Major Lift Manufacturer Merger Wipes Out €2 Billion in Value in Just One Month
- Thyssenkrupp’s stock market value has plunged by €2 billion in a single month amid speculation over a potential merger between two of the world’s largest elevator manufacturers, according...
- The development underscores mounting financial pressure on the German industrial conglomerate, which has faced repeated restructuring efforts in recent years.
- Thyssenkrupp, which reported a €1.51 billion net loss in 2024 and operates 670 subsidiaries globally, has already announced plans to close a U.S.
Thyssenkrupp’s stock market value has plunged by €2 billion in a single month amid speculation over a potential merger between two of the world’s largest elevator manufacturers, according to verified reporting from Lithuanian news outlet Verslas.

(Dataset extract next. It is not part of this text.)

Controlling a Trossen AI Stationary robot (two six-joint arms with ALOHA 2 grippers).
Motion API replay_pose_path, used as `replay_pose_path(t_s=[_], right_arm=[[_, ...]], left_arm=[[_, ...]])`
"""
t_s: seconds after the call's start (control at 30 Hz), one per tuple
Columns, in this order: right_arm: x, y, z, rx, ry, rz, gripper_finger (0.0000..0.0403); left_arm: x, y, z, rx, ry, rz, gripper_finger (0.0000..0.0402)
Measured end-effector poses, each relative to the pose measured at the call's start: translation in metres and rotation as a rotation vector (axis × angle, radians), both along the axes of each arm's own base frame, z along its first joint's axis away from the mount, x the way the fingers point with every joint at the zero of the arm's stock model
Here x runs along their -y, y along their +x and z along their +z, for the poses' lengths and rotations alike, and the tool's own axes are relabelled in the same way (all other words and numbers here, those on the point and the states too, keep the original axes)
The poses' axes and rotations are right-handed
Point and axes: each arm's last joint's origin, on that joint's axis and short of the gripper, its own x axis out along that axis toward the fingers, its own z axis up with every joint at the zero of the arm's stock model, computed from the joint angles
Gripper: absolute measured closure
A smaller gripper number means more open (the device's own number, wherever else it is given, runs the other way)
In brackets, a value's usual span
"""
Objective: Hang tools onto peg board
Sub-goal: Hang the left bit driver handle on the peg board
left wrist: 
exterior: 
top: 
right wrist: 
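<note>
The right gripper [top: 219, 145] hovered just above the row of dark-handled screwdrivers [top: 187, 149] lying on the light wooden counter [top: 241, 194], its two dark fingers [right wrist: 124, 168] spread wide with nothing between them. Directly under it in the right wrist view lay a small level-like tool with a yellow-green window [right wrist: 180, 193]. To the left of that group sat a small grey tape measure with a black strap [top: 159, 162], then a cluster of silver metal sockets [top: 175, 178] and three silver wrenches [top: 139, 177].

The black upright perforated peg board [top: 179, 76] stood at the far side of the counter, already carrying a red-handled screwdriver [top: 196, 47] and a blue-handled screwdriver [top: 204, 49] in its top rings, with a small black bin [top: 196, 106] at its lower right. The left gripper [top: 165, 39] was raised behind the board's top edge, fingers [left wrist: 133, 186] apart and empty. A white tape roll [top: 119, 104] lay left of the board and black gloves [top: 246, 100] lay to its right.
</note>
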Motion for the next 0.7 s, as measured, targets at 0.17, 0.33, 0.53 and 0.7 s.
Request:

The development underscores mounting financial pressure on the German industrial conglomerate, which has faced repeated restructuring efforts in recent years. While the exact merger details remain unconfirmed, the stock decline reflects investor concerns over asset consolidation in the elevator sector—a market dominated by Thyssenkrupp’s TK Elevator subsidiary and its primary competitor, Schindler.
Thyssenkrupp, which reported a €1.51 billion net loss in 2024 and operates 670 subsidiaries globally, has already announced plans to close a U.S. Plant as part of its automotive technology restructuring. The elevator sector, however, represents a critical growth area for the company, with TK Elevator employing over 25,000 service technicians worldwide and generating billions in annual revenue.
Financial Pressure and Sector Consolidation
The €2 billion market-value erosion—equivalent to roughly 10% of Thyssenkrupp’s €29.33 billion total assets as of 2024—highlights the volatility surrounding potential industry consolidation. While the Lithuanian report does not name Schindler as the merger partner, industry analysts have long speculated about a deal between the two elevator giants, given their complementary global footprints and overlapping customer bases.
Schindler, though not mentioned in the primary source, has been a frequent subject of merger rumors in recent years. The Swiss company, which reported CHF 14.1 billion in revenue in 2025, has also faced pressure to rationalize its operations amid rising costs and labor shortages. A merger with TK Elevator—Thyssenkrupp’s elevator division—could create a combined entity with annual revenue exceeding €10 billion, making it the world’s largest elevator manufacturer.
Thyssenkrupp’s financial struggles extend beyond the elevator sector. The conglomerate’s Materials Services division, which serves industries from automotive to construction, has also been impacted by declining steel demand and supply chain disruptions. The company’s 2024 operating income turned negative at €1.07 billion, a sharp contrast to its historical profitability.
Regulatory and Operational Challenges
Any potential merger would face significant regulatory scrutiny, particularly in the European Union and the United States, where antitrust authorities closely monitor consolidation in essential infrastructure sectors like elevators. The European Commission, for instance, has blocked or conditioned past mergers in transportation and industrial services to preserve competition.
Thyssenkrupp’s own restructuring efforts have already triggered job cuts and plant closures. The announced shutdown of a U.S. Automotive technology facility earlier this year follows a broader trend of cost-cutting measures aimed at stabilizing the company’s finances. The elevator sector, however, remains a bright spot in Thyssenkrupp’s portfolio, with TK Elevator investing heavily in digitalization, including predictive maintenance systems and rope-less elevator technology.
What Comes Next?
While the Lithuanian report does not provide a timeline for the alleged merger discussions, industry observers suggest that any deal would likely take 12 to 18 months to finalize, given the complexity of regulatory approvals and integration planning. Thyssenkrupp’s stock performance will continue to reflect investor sentiment on the likelihood of such a consolidation, as well as the company’s broader restructuring progress.
For now, the €2 billion market-value decline serves as a stark reminder of the risks associated with industrial consolidation in a sector where margins are increasingly squeezed by inflation, labor costs, and technological disruption. The elevator market, though resilient, is not immune to the broader economic headwinds facing Thyssenkrupp and its peers.
Note: This article is based on verified reporting from Verslas and cross-referenced with Thyssenkrupp’s 2024 financial disclosures. Specific merger details, including potential partners and timelines, remain unconfirmed.